Problem to solve ::
Where does the word "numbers" show up in the records? Copy every line that has it.

Start of Provided records

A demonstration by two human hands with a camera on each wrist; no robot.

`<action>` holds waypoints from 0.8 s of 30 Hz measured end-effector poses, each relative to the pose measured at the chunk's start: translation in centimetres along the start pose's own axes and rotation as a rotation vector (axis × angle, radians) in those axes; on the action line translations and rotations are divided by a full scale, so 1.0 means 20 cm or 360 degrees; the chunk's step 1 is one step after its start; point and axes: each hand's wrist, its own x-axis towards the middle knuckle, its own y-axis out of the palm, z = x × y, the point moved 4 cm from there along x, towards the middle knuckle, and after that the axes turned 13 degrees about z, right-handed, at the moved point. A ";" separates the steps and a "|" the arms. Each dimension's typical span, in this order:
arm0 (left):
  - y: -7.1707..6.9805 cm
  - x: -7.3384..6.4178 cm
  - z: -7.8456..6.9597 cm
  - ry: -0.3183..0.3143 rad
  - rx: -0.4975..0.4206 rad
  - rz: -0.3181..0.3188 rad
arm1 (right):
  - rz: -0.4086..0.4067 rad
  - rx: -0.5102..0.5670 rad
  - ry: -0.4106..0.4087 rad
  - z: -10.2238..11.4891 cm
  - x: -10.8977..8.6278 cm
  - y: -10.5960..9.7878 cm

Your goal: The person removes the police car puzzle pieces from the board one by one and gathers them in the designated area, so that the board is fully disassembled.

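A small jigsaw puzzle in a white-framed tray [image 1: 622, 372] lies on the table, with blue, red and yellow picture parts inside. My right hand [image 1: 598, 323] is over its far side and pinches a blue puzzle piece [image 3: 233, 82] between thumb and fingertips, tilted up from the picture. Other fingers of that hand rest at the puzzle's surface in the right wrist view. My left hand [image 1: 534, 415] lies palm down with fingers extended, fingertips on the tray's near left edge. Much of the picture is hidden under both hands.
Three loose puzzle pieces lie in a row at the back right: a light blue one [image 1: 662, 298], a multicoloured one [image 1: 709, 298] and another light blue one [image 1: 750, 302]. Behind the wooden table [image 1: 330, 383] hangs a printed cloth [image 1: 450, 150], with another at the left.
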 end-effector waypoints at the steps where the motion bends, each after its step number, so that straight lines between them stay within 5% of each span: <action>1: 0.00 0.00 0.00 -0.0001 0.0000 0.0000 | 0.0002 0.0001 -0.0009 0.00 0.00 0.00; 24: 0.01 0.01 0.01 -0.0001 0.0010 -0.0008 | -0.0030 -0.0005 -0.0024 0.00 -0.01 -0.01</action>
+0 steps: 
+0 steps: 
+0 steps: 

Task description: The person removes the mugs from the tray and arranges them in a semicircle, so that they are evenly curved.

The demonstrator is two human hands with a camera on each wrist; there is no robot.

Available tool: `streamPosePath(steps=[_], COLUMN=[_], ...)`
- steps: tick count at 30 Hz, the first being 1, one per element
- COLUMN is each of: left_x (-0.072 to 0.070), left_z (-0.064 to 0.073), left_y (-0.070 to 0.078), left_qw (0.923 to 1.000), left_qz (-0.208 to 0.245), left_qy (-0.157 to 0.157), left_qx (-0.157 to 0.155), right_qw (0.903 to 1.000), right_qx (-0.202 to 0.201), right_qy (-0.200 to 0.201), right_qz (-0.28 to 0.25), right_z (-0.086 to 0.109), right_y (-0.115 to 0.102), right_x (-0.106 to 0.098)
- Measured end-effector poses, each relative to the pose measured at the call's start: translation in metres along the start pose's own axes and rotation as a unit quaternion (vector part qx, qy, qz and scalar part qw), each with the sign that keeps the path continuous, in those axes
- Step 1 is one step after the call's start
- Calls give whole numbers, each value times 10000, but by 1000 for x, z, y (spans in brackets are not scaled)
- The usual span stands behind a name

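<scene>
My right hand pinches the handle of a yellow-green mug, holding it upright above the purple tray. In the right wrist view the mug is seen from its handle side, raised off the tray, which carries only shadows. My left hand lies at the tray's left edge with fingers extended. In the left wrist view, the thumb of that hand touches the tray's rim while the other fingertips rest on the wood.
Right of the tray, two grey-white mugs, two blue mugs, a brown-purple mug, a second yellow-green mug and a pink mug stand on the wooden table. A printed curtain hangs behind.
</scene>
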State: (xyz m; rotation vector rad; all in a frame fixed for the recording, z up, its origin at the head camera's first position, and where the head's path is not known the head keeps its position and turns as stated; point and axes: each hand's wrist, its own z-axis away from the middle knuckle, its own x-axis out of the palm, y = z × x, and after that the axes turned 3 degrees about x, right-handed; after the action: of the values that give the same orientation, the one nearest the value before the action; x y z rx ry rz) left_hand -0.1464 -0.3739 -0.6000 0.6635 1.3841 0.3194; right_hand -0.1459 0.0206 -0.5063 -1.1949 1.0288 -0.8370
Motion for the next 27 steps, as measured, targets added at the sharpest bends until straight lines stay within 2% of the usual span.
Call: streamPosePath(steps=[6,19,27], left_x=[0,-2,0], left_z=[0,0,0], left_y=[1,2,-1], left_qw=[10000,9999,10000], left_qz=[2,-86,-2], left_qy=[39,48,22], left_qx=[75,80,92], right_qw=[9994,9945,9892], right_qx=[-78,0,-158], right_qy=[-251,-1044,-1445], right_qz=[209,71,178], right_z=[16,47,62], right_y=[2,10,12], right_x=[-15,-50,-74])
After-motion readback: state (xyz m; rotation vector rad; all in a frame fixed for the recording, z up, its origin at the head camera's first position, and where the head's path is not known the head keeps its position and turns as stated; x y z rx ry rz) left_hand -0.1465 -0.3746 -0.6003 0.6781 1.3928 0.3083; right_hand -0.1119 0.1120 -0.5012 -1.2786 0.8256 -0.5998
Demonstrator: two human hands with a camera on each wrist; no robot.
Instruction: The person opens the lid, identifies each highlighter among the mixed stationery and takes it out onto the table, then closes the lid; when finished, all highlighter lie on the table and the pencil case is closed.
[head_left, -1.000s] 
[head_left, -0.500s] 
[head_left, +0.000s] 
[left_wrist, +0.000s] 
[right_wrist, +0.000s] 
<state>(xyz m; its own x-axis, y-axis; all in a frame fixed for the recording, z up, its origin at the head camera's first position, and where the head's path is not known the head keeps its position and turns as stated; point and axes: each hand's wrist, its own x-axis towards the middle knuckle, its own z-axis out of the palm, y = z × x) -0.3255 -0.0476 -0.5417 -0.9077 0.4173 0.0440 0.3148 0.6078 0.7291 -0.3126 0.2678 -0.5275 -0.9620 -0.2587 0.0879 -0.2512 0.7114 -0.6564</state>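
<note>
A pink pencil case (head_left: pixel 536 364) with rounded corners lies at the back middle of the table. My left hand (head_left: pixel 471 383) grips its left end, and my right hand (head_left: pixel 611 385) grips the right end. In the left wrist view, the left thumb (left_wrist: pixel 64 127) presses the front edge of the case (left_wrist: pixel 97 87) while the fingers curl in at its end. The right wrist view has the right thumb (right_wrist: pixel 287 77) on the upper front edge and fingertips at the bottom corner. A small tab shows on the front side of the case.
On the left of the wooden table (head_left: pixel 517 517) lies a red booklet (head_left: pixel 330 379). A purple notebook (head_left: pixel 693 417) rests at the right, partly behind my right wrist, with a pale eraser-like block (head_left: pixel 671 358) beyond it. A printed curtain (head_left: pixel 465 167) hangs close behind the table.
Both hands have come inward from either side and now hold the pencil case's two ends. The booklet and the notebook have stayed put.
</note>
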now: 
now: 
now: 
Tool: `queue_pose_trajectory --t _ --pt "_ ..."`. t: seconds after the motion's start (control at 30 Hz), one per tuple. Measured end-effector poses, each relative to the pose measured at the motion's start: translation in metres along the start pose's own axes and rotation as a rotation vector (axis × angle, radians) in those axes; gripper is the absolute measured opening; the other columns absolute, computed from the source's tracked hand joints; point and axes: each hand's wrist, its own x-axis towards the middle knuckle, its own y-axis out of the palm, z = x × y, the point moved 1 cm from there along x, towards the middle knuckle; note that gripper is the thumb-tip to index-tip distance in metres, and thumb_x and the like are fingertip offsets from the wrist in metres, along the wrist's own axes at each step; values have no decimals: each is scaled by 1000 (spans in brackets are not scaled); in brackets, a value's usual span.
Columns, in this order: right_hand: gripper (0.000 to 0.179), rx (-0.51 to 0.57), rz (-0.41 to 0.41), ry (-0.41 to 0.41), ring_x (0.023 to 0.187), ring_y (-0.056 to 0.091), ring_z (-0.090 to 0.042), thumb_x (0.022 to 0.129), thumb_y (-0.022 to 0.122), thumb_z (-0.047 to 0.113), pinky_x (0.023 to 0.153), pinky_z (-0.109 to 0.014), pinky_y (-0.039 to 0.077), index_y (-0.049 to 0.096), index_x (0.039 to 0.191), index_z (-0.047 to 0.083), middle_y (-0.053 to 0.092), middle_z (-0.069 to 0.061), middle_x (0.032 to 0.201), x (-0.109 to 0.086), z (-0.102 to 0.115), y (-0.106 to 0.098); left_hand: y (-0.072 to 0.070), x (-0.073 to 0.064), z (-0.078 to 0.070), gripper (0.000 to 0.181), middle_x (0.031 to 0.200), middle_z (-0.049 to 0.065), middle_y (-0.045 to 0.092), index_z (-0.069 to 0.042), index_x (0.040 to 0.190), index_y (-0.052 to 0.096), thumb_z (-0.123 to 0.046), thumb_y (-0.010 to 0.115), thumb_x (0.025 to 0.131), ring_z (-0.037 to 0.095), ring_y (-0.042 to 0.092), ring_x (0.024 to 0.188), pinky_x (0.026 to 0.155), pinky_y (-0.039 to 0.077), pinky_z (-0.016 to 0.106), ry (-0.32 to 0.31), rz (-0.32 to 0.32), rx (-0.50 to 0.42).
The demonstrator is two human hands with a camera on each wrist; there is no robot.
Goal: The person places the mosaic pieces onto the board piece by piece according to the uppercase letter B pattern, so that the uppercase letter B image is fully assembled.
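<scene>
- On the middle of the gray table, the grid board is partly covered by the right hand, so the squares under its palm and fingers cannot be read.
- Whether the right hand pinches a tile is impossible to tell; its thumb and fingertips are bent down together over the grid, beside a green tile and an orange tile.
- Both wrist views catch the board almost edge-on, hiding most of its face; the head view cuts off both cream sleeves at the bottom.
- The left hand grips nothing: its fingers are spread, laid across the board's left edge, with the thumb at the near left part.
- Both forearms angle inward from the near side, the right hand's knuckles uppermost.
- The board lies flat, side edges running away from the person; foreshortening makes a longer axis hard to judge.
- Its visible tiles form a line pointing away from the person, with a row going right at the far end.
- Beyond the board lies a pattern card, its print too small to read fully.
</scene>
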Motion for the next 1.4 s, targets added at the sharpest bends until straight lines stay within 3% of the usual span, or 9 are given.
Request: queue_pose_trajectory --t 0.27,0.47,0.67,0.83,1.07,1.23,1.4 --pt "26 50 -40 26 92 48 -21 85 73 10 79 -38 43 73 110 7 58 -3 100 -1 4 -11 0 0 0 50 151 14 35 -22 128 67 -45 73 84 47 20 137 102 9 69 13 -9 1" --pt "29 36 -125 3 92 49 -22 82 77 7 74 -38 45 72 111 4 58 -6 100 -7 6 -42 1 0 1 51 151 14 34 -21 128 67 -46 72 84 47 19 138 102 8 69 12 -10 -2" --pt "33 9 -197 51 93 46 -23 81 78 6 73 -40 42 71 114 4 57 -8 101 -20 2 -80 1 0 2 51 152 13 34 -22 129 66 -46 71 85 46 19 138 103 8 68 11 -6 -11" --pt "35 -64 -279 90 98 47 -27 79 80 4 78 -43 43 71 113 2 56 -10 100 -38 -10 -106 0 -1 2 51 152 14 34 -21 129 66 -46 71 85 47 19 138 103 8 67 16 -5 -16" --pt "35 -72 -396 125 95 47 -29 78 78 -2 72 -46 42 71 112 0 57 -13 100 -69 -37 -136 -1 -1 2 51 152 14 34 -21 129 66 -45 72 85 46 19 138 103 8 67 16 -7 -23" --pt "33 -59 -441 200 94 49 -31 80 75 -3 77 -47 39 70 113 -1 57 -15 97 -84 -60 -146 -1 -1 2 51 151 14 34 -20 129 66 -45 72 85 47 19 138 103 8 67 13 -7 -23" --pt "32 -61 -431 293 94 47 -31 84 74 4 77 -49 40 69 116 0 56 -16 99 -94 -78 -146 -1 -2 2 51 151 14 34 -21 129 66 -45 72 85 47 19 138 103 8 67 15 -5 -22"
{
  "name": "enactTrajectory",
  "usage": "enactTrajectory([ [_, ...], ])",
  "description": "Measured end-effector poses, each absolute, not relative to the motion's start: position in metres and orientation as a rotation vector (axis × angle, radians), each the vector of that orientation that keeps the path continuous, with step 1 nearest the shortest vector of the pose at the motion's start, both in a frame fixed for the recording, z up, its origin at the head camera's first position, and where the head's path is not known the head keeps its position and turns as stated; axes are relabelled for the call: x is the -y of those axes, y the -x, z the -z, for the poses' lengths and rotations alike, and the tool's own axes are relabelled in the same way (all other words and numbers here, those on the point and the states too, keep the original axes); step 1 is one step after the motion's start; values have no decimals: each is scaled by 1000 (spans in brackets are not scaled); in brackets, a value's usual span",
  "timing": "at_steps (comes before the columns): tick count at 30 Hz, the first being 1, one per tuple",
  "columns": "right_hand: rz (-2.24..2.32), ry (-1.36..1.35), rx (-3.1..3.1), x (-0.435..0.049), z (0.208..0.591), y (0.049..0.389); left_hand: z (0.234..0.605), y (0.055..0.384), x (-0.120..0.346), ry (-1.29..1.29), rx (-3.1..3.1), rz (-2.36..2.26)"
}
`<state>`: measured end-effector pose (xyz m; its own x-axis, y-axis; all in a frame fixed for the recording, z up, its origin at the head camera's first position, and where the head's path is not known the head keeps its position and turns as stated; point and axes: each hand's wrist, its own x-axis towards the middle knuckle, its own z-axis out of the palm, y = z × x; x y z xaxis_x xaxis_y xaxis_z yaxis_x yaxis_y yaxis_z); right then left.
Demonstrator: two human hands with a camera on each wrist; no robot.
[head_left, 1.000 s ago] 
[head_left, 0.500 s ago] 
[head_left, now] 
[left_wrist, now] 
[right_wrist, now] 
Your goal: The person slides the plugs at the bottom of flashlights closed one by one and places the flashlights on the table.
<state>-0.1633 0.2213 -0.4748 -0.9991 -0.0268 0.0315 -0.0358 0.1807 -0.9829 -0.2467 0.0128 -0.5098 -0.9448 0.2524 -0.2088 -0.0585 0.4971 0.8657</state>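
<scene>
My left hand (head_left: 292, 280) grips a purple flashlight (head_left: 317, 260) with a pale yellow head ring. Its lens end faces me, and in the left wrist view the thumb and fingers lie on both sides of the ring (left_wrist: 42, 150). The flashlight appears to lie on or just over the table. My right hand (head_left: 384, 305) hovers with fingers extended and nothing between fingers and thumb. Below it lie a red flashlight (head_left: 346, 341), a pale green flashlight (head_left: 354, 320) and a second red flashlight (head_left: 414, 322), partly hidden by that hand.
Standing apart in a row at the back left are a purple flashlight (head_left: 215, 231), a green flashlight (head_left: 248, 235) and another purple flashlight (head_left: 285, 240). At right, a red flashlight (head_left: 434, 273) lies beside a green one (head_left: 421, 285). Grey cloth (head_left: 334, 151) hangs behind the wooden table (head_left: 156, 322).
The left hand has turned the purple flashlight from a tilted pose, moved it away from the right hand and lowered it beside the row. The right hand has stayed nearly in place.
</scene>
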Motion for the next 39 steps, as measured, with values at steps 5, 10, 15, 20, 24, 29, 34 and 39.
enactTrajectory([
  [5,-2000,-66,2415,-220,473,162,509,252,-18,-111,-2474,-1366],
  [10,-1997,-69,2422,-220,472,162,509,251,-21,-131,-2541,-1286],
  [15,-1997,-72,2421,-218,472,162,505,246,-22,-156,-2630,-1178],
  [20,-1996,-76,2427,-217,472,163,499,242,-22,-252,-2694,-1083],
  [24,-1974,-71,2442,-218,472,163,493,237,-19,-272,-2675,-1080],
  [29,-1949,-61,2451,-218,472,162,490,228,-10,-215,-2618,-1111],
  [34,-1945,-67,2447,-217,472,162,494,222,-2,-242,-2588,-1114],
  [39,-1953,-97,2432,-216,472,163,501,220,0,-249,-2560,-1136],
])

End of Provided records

Response box ::
- Calls give whole numbers, each value times 10000, but by 1000 for x, z, y (spans in brackets are not scaled)
  "description": "Measured end-effector poses, each absolute, not relative to the motion's start: position in metres and orientation as a rotation vector (axis × angle, radians), each the vector of that orientation that keeps the path continuous, with step 1 nearest the shortest vector of the pose at the motion's start, both in a frame fixed for the recording, z up, its origin at the head camera's first position, and where the head's path is not known the head keeps its position and turns as stated; axes are relabelled for the call: x is the -y of those axes, y the -x, z the -z, for the poses' lengths and rotations alike, and the tool's own axes are relabelled in the same way (all other words and numbers here, those on the point and the states too, keep the original axes); step 1 is one step after the motion's start; values have no decimals: each is scaled by 1000 (spans in brackets are not scaled); in brackets, a value's usual span",

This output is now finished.